Clinical Trial of the Vegan Diet and B12

A study from Poland was just released and I have added a summary to the Vegan Adults page of Vitamin B12: Are You Getting It?

Summary:

“A group of 20 omnivores agreed to follow a vegan diet for 5 years. Half the group ate B12 fortified foods and the other half did not. Neither group took B12 supplements. The amount of B12 received via fortified foods was not measured. After 5 years, B12 levels in the group using fortified foods went from about 340 to 310 pg/ml. B12 levels went from about 290 to 220 pg/ml in the group not using fortified foods. Only two participants had B12 levels fall below 200 pg/ml, traditionally considered the cutoff for B12 deficiency, and they were both from the unfortified foods group.”

The most interesting finding of this study may be that they convinced 20 omnivores to go vegan for five years! They claimed that all 20 participants adhered to the diet.

I was also surprised that they conducted a study that was likely to induce a nutrient deficiency. They might have told the participants that if they started feeling the symptoms of B12 deficiency they should do something about it, but there appeared to be no monitoring between months 24 and 60.

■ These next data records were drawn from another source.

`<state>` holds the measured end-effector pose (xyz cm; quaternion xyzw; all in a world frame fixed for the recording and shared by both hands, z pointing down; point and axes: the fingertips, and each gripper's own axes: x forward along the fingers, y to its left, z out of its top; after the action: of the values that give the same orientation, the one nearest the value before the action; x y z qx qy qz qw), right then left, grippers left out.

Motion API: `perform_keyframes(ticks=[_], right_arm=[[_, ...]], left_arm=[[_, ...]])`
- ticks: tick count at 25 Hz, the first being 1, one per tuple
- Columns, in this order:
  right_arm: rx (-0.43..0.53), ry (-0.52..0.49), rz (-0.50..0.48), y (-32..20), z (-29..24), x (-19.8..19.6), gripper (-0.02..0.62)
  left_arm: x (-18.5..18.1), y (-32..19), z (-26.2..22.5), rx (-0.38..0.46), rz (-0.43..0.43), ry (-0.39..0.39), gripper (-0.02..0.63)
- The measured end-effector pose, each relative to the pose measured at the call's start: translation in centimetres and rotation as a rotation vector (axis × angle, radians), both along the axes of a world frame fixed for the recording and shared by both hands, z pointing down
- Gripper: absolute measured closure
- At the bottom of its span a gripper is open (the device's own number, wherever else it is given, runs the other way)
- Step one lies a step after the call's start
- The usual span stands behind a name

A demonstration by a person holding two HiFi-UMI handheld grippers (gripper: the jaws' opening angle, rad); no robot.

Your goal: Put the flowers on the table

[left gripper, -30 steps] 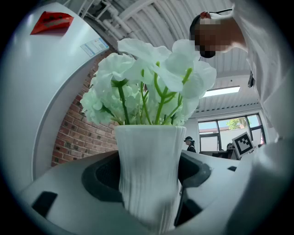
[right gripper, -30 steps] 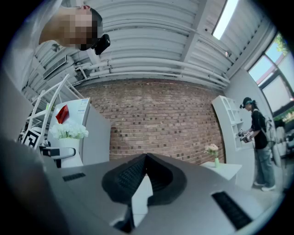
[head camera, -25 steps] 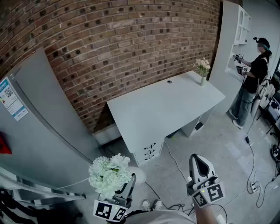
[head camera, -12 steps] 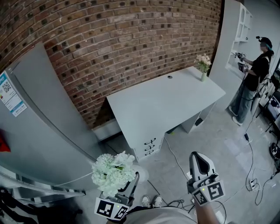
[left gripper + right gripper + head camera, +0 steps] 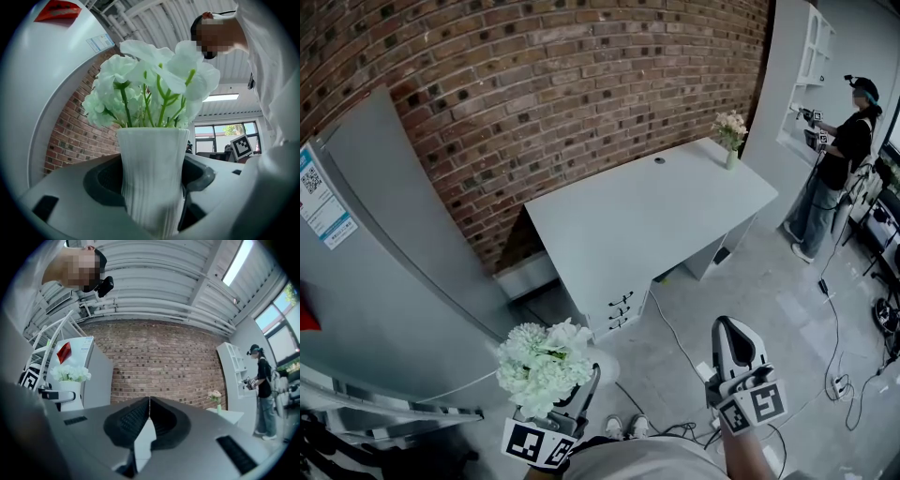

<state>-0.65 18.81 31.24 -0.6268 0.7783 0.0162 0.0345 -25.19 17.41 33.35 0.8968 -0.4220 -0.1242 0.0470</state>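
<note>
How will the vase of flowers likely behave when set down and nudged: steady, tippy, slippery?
Probably tippy: the vase is tall and narrow, with a wide head of flowers above. Its ribbed wall likely resists slipping between the jaws. The thin stems would probably sway.

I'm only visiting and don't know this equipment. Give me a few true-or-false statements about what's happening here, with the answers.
1. The left tool grips a white vase of white flowers. True.
2. The right tool carries a second vase. False: its jaws are closed together with nothing between them.
3. The table has nothing on it. False: a small vase of pale flowers stands at its far corner.
4. Another person stands by the white shelves at the right. True.
</note>
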Motion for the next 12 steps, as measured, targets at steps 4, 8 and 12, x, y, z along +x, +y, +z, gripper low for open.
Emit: perform_keyframes(ticks=[4, 8, 12], right_arm=[[-0.001, 0.002, -0.003, -0.3, 0.0, -1.5, 0.577], [-0.002, 0.015, -0.002, -0.4, 0.1, -3.1, 0.577], [0.008, 0.022, 0.030, 0.2, -0.3, -2.7, 0.577]], left_arm=[[-0.7, 0.0, -0.2, 0.018, 0.028, 0.017, 0.265], [-2.0, -0.3, 0.7, 0.008, 0.037, 0.020, 0.265], [-1.8, -0.3, 1.0, 0.001, 0.064, 0.027, 0.265]])
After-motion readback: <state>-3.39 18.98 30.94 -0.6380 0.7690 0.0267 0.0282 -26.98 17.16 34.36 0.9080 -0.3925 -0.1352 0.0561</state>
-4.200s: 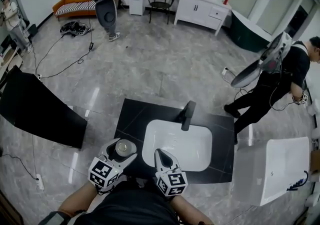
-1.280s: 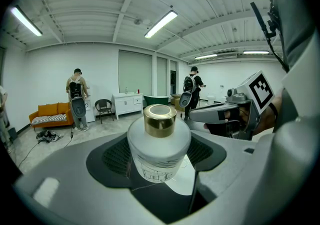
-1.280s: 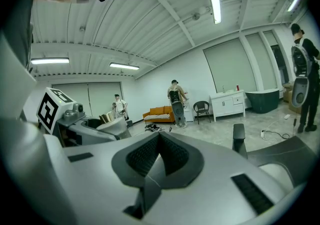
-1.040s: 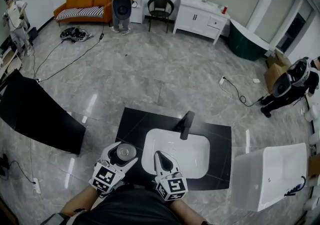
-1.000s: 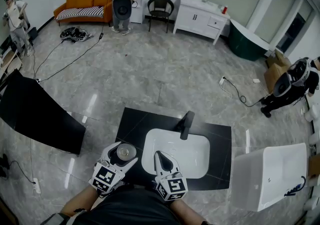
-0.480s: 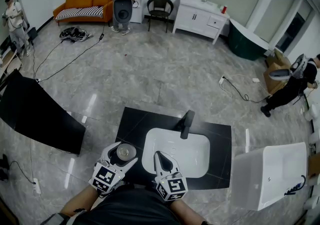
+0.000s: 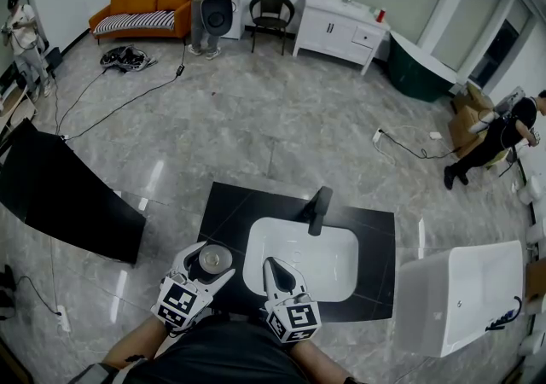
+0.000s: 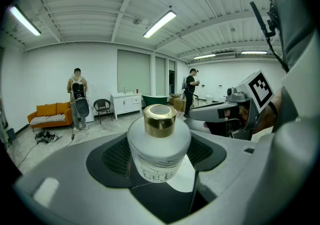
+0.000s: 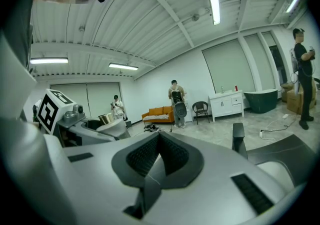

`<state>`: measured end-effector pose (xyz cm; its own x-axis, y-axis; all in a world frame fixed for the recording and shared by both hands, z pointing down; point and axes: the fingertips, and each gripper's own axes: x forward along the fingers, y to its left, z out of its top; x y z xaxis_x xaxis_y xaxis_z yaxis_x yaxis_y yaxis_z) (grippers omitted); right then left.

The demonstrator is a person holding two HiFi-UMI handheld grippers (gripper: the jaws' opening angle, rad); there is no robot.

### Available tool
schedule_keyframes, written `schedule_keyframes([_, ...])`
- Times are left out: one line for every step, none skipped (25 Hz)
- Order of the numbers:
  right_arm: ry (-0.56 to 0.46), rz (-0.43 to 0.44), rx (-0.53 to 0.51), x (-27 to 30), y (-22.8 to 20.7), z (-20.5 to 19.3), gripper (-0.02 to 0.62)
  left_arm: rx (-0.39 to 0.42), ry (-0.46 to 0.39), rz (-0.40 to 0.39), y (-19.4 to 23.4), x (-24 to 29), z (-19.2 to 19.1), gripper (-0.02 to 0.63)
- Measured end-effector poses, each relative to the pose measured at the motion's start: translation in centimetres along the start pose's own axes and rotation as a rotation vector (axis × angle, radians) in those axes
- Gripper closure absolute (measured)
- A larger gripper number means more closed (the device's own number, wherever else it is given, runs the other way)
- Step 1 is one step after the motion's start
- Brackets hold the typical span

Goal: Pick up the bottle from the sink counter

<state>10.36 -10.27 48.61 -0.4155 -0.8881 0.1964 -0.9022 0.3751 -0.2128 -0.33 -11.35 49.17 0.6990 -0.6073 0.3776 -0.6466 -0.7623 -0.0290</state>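
A squat frosted-white bottle [image 8: 159,150] with a gold cap [image 8: 160,120] sits upright between the jaws of my left gripper [image 7: 211,264], which is shut on it. In the head view the bottle [image 7: 213,258] shows from above, over the black sink counter [image 7: 223,211] at the left of the basin. My right gripper [image 7: 278,272] is shut with nothing between its jaws, held over the near rim of the white basin [image 7: 328,258]. In the right gripper view the jaws meet at my right gripper [image 9: 159,161], and the left gripper with the bottle [image 9: 106,118] shows at the left.
A black faucet [image 7: 318,204] stands at the basin's far edge. A white tub-like fixture [image 7: 465,293] is at the right, a black panel [image 7: 60,199] at the left. Cables [image 7: 111,105] run over the marble floor. People stand far off near an orange sofa [image 7: 136,5] and at the right.
Both grippers have stayed as they were, the left one still shut on the bottle. The person at the far right has walked on and the one by the sofa has shifted.
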Motion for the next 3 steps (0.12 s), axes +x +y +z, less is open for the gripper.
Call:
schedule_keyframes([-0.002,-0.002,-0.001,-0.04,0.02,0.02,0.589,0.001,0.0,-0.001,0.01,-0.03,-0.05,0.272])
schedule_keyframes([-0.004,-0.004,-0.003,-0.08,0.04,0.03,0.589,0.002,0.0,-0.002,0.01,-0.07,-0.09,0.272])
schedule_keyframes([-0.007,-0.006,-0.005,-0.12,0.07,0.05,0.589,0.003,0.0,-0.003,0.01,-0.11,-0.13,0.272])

The researchers did not measure homocysteine or methylmalonic acid levels at any point, so it is not clear what level of B12 deficiency these subjects actually had. There is reason to think that B12 levels as high as 400 pg/ml are required to minimize homocysteine, although this likely depends on how much folate someone gets as folate also reduces homocysteine.

Reference

Mądry E, Lisowska A, Grebowiec P, Walkowiak J. The impact of vegan diet on B-12 status in healthy omnivores: five-year prospective study. Acta Sci Pol Technol Aliment. 2012 Apr 2;11(2):209-12. | link

4 Responses to “Clinical Trial of the Vegan Diet and B12”

  1. Marek Says:

    The best study concerning the long-term effects of a vegan diet without B12 comes from the 1950s when the vitamin B12 had only been recently discovered.

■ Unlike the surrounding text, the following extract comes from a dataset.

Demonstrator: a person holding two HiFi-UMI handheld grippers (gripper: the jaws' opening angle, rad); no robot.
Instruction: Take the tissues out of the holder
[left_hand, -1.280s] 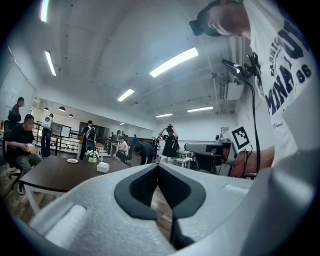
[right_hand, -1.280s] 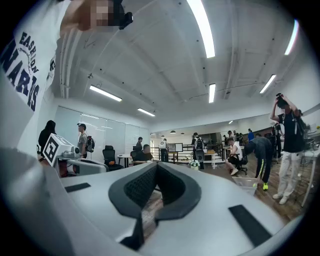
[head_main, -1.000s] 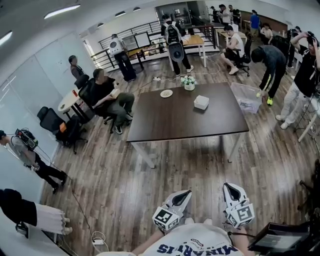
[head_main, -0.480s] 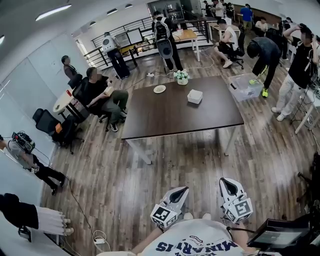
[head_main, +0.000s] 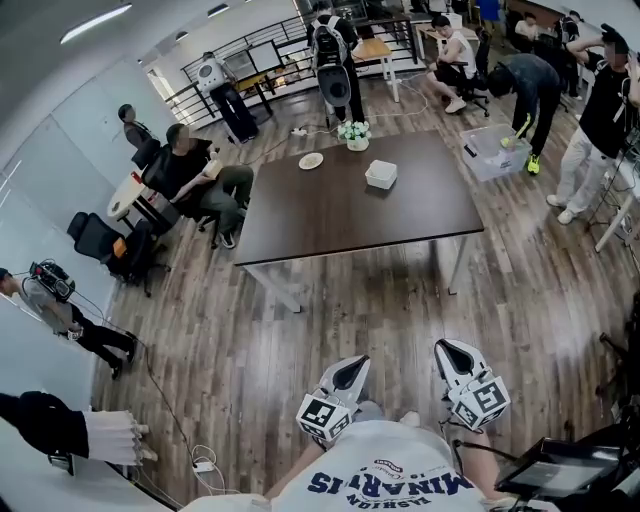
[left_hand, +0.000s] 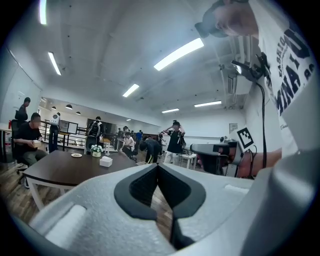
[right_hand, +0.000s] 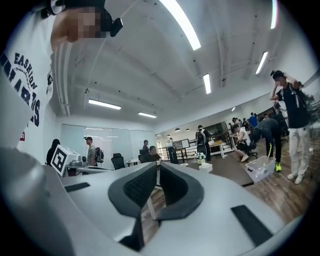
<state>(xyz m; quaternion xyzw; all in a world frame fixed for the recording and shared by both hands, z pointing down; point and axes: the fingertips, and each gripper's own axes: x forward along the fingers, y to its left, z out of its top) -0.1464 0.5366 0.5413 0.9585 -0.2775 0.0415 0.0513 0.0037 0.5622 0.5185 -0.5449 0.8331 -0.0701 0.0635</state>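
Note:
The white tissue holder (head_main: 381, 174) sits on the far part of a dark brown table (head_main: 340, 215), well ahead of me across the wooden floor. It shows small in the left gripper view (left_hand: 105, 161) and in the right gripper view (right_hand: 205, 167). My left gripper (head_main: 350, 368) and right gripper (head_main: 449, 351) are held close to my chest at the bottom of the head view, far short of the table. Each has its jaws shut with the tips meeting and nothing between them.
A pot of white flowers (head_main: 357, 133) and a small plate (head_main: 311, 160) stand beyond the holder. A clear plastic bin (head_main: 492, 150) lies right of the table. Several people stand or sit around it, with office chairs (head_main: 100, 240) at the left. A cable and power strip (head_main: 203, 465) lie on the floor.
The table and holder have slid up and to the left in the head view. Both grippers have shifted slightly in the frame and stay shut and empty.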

    http://www.ajcn.org/content/3/5/375.short

    “About 20 per cent of the subjects complained of pains in the back and spine. Some of these had “stiff” poker backs, so characteristic that they were termed ‘vegan’ backs. Three deaths occurred, all among vegans of several
    years’ standing. One of these was due to cancer which was present before the vegan diet was adopted. The other two death were associated with mental disease.”

  2. Jack Norris RD Says:

    Good find, Marek! I actually mention this study very briefly here:

    http://www.veganhealth.org/b12/int

    But now that you have pointed it out again, I probably should do a more rigorous write-up on the study and make it more prominent in my B12 article.

  3. Edanator Says:

    Why was the initial b12 level so different between the two groups?

  4. Jack Norris RD Says:

    Edanator,

    I don’t know, the paper didn’t address it.